È possibile ripartire le spese in modo diverso?

Sì, ma con una condizione precisa: serve l’unanimità. I criteri dell’articolo 1124 sono derogabili, ma qualsiasi tabella millesimale che si discosti da quei parametri deve avere natura contrattuale.

Può essere inserita in un regolamento condominiale approvato all’unanimità fin dall’origine, oppure deliberata successivamente, sempre con il voto favorevole di tutti i condomini aventi diritto.

Una delibera approvata solo a maggioranza che modifichi i criteri di ripartizione è nulla, non annullabile. Nulla. Significa che chiunque può impugnarla in qualsiasi momento, senza limiti di tempo.

Chi è responsabile dell’ascensore in caso di incidente

Per l’ascensore condominiale, il responsabile principale è il condominio in quanto tale. Può essere chiamata in causa anche la ditta di manutenzione, se il malfunzionamento era già noto e non era stato risolto. E l’amministratore, in quanto supervisore delle parti comuni, ha anch’egli una quota di responsabilità. Tre soggetti potenzialmente coinvolti, uno stesso impianto. Motivo in più per non trascurare la manutenzione.

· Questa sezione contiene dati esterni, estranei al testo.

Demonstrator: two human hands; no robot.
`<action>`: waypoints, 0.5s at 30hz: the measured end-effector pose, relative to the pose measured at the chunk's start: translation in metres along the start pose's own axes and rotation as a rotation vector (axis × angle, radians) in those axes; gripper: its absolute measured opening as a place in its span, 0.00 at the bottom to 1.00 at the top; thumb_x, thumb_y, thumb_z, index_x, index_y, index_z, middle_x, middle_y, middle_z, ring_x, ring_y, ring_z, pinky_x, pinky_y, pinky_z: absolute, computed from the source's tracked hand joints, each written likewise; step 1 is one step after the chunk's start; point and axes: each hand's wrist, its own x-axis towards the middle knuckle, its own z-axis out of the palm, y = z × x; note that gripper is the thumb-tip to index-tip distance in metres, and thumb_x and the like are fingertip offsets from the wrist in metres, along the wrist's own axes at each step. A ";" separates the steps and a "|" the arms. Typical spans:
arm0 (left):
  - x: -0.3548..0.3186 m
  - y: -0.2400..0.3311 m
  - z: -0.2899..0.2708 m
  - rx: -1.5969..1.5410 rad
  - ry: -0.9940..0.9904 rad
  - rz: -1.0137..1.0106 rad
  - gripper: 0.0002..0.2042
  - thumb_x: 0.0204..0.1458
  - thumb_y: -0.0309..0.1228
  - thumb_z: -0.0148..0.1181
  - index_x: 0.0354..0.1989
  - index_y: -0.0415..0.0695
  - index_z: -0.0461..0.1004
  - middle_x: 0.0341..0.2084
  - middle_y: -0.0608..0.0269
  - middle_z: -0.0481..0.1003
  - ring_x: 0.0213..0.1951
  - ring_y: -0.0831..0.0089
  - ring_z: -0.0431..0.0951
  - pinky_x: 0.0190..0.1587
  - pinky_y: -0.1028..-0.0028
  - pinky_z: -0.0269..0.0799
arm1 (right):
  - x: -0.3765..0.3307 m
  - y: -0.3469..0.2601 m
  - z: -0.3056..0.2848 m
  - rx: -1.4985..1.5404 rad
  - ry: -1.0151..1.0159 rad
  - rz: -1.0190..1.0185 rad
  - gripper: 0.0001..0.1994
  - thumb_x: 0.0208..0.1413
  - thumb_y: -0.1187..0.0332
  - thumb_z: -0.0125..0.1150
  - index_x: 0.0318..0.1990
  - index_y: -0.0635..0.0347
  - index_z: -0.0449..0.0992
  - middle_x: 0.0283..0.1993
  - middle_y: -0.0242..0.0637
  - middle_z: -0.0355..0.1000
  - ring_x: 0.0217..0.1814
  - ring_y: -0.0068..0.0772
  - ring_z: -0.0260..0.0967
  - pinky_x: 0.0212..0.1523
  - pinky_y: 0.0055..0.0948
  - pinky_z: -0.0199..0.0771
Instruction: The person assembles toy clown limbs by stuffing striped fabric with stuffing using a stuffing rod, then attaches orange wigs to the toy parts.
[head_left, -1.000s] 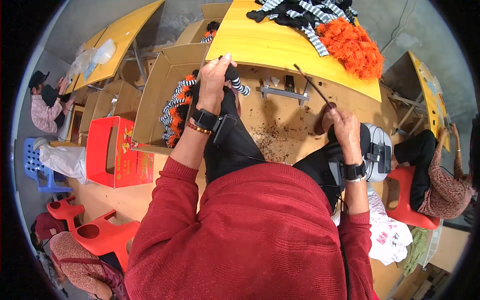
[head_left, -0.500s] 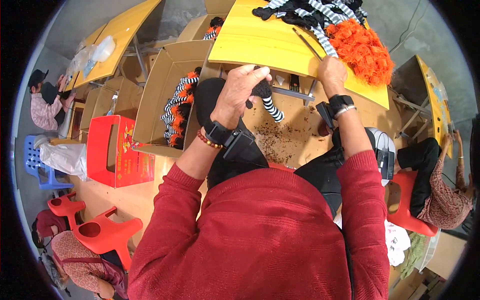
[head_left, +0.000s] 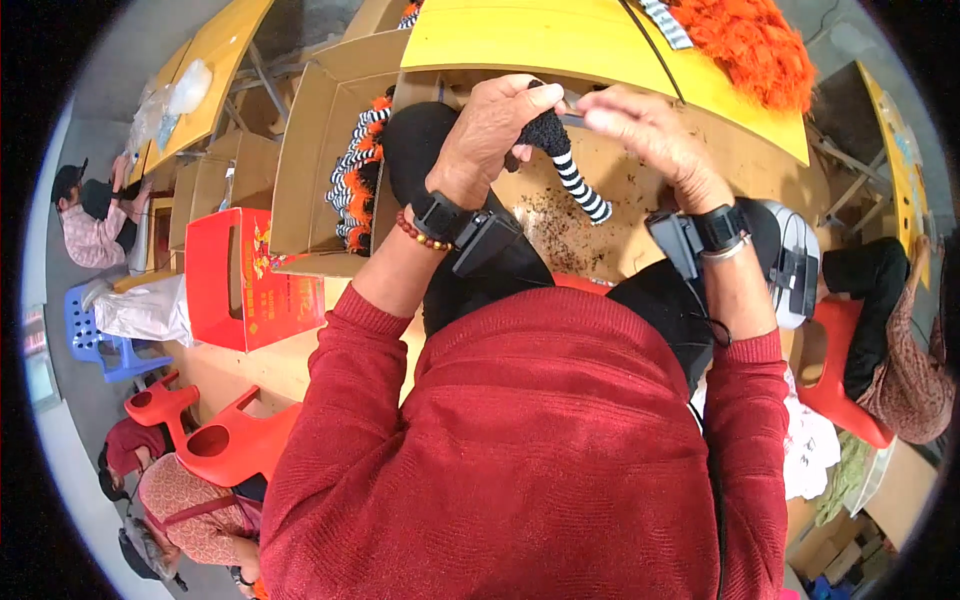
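My left hand [head_left: 490, 130] is closed round a small black fuzzy fabric piece [head_left: 546, 132], its thumb on top. From that piece a black-and-white striped fabric limb [head_left: 580, 185] hangs down over the floor. Close to its upper end is my right hand [head_left: 650, 135], fingers stretched toward the left thumb. A small greyish thing [head_left: 573, 117] shows at the right fingertips, too hidden to name. On the yellow table [head_left: 520, 40], a thin dark rod or cord [head_left: 655, 50] runs down to near my right hand; whether the two touch I cannot tell.
Orange fluffy material [head_left: 745, 45] is heaped on the table beside a striped strip [head_left: 665, 22]. To the left, a cardboard box [head_left: 325, 120] holds striped and orange pieces [head_left: 355, 185], with a red box [head_left: 270, 300] nearby. Dark scraps [head_left: 570, 235] litter the floor. Other people sit around.
My right hand has moved from the table's edge leftward to the black piece. My left hand still holds that piece, and the striped limb hangs longer. The view has shifted somewhat.
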 end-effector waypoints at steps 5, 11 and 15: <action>-0.002 0.002 0.019 0.089 -0.034 -0.007 0.09 0.49 0.33 0.53 0.26 0.39 0.71 0.14 0.71 0.68 0.11 0.88 0.61 0.10 0.89 0.54 | -0.013 0.013 0.022 0.176 -0.167 -0.011 0.17 0.43 0.57 0.62 0.34 0.61 0.75 0.27 0.26 0.69 0.31 0.16 0.61 0.33 0.20 0.62; -0.012 0.002 0.024 0.179 0.131 0.031 0.08 0.49 0.33 0.52 0.26 0.42 0.71 0.14 0.71 0.68 0.11 0.88 0.61 0.11 0.88 0.53 | -0.034 0.008 0.020 0.103 -0.124 0.178 0.07 0.46 0.66 0.59 0.28 0.60 0.76 0.21 0.20 0.67 0.23 0.10 0.58 0.25 0.12 0.58; -0.016 -0.002 0.019 0.172 0.160 0.059 0.08 0.46 0.34 0.54 0.24 0.42 0.72 0.15 0.72 0.67 0.13 0.87 0.61 0.12 0.87 0.54 | -0.045 0.009 0.014 0.098 -0.073 0.187 0.07 0.46 0.66 0.59 0.22 0.58 0.73 0.19 0.20 0.66 0.22 0.09 0.58 0.23 0.13 0.55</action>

Una spesa che vale la pena capire bene

Le spese dell’ascensore non sono tra le più intuitive da calcolare. Il meccanismo ibrido dell’articolo 1124, con la sua doppia quota millesimale e per piano, richiede attenzione. Ma conoscere le regole aiuta a gestire meglio le assemblee, a evitare contestazioni inutili e a capire quando una delibera è corretta e quando invece non lo è.

In caso di dubbi sul calcolo specifico, l’amministratore di condominio è la figura di riferimento. Sa come applicare le tabelle millesimali al caso concreto e può simulare i costi per ogni unità immobiliare prima che arrivi il consuntivo.